The only question now is, how is your heart? I will know by your answer when I ask you; where are the other two women?
*Anger and resentment suffocate love, creativity, and a full life. Forgiveness does not indicate renewing or creating a relationship and I believe it has nothing to do with the perpetrator. It allows us to live and breathe without gasping for joy.
I have never thought about forgiveness like this. I have someone I have needed to forgive for 46 years. Not because this person is sorry, he most certainly is not, but because I need peace in my heart, this battle needs to end. Thank you for your amazing insight Mindy.

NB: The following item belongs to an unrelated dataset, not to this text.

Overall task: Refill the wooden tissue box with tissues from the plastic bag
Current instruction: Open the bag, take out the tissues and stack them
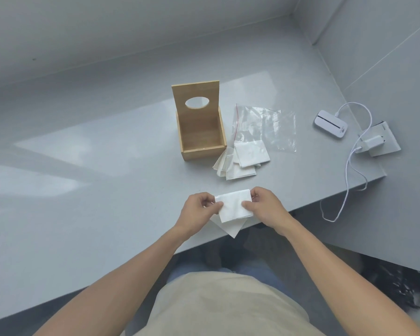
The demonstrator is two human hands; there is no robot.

Hi Michelle, I think that most of us don’t forgive because we’ve been taught an incorrect meaning of forgiveness. We all want o be released from the heavy chains that bind us to our hurt, we just don’t know how and/or if we’re allowed. You are allowed to leave the battle, lay your weapons down, and walk away. I know when you do, you smell fresh air, feel lighter, and smile just because. Blessings to you.